For more on health and well-being, see Terrapin’s other features and posts:

Regeneration 

Getting to net-zero is an important goal, however just putting a stop to carbon emissions in the atmosphere, or effluents in waterways, does not undo the existing damage to the environment. This type of thinking, which has inspired building standards like Living Building Challenge and the 2030 Initiative, rests on the realization that reducing environmental impacts are in the long run insufficient. This level of sustainability is evolving to encompass emerging priorities in health equity, environmental justice and community vitality, as well as urban planning considerations beyond the confines of a building’s walls.

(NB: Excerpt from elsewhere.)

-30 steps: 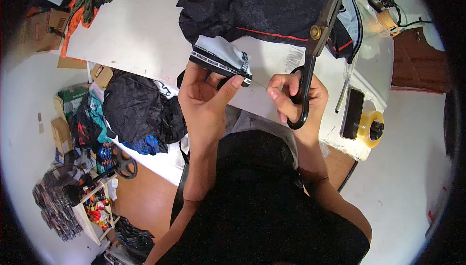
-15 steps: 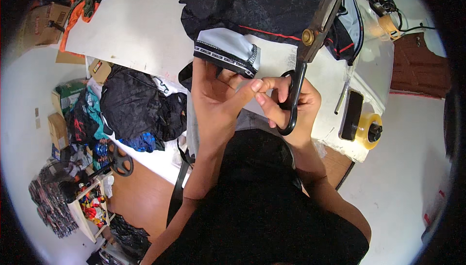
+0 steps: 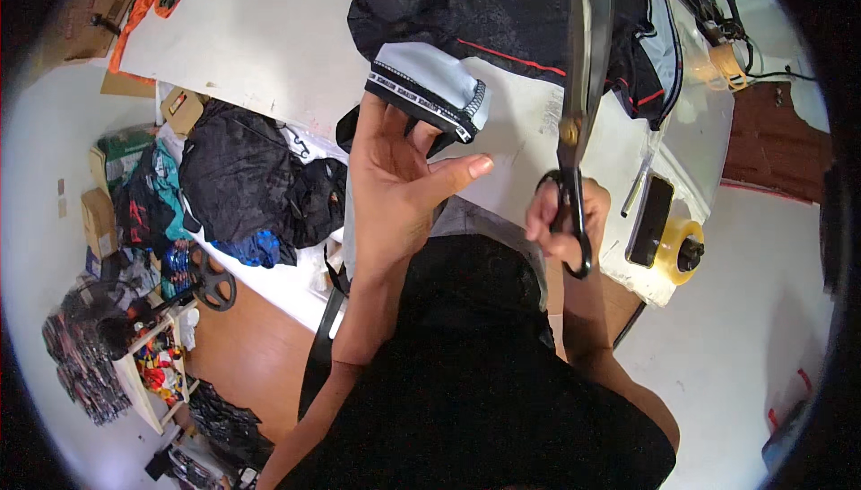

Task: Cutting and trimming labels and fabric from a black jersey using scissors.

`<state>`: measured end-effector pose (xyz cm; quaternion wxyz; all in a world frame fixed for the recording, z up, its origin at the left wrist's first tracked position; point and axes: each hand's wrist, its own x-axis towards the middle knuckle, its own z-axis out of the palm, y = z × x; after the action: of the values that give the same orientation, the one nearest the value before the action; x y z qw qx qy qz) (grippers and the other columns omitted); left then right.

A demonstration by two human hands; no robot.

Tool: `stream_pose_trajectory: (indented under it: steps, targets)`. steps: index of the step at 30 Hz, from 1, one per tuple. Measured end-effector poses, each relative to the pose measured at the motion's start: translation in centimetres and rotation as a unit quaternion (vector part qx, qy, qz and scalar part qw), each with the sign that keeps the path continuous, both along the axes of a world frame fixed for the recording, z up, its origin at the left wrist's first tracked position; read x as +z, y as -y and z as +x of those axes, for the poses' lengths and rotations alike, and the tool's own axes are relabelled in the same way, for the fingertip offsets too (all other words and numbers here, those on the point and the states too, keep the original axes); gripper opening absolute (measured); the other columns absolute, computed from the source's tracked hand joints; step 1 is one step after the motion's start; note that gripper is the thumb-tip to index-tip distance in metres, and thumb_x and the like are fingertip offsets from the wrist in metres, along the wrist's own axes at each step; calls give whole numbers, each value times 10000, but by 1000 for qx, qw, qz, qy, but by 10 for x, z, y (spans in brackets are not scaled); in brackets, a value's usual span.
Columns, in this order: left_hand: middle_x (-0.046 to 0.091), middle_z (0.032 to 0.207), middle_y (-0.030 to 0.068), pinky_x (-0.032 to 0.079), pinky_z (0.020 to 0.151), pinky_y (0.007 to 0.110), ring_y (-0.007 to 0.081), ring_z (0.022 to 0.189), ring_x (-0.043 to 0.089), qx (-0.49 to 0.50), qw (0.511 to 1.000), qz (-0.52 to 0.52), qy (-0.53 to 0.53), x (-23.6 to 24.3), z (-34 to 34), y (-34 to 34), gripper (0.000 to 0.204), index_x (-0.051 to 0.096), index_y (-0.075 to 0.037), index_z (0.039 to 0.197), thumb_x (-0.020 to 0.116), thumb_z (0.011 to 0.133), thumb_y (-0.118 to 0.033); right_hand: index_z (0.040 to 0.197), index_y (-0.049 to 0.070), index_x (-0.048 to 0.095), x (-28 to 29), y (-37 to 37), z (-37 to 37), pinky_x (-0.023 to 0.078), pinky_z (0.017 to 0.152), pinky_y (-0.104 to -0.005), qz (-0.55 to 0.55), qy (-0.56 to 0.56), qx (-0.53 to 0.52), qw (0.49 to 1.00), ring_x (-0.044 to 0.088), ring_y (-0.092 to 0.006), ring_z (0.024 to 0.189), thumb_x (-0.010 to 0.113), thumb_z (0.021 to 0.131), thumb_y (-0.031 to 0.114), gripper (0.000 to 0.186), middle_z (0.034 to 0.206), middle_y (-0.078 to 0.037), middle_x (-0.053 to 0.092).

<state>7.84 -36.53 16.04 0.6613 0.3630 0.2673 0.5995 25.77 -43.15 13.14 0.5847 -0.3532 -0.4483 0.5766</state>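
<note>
Fabric piece (image 3: 426, 86), pale grey with a dark edging band, sat on the fingers of the left hand (image 3: 395, 185), above the table (image 3: 260, 33) and near the lower edge of a dark garment (image 3: 511, 15). Those fingers held the piece, but the thumb stood out sideways, clear of it; how firm the hold was could not be told. The right hand (image 3: 594, 212) was curled around the black handles of large scissors (image 3: 574, 122), whose blades pointed away from the person. Whether its fingertips also pinched a thread was too blurred to tell.

The likeliest trouble was a slip: with no thumb pressing on it, the piece could have slid or twisted under a light tug. The long blades reached across the view of the garment, so, had they dipped, a tip might have snagged or nicked that cloth; their height above it was unclear. Bringing the right hand close with the scissors in it could also have swung metal toward the bare left thumb, or the band's stitching.
</note>
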Motion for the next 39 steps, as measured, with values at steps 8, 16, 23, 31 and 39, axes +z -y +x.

Consideration is emerging for how buildings and communities function in and contribute to the local site and regional ecosystem. ParkRoyal on Pickering in Singapore. Photo by Engin Akyurt/Pixabay

This highest tier of sustainability focuses on recreating the services that healthy ecosystems provide, such as storing carbon, cleaning water, cycling nutrients, maintaining biodiversity and doing it in a way that supports equity and the dignity of people. This approach also enables a property or community to adapt to climate change and be resilient in the face of public health crises and geophysical events. This is regenerative design. Terrapin’s approach asks what the intact ecosystem of a development site would be doing, and then determines site-specific performance metrics for the design and long-term operation of the building or campus. This strategy includes both ecological and social engagement with/by the local community. Examples of these aspirational efforts are sustainability tools for Google’s 111 Eighth Avenue in New York City, Interface’s Factory as a Forest effort, and Buffalo Niagara Riverkeeper’s Blue Economy Framework

For more on regenerative design and resilience, see Terrapin’s other features and posts:

These approaches form a cumulative progression—a regenerative strategy includes both environmental performance improvement and health and well-being. Ultimately, though a project team could choose to engage at any of these levels to create buildings that are better than conventional performance, the regenerative approach holds the greatest hope for achieving holistic and long-term benefits for people, their community and the ecosystem.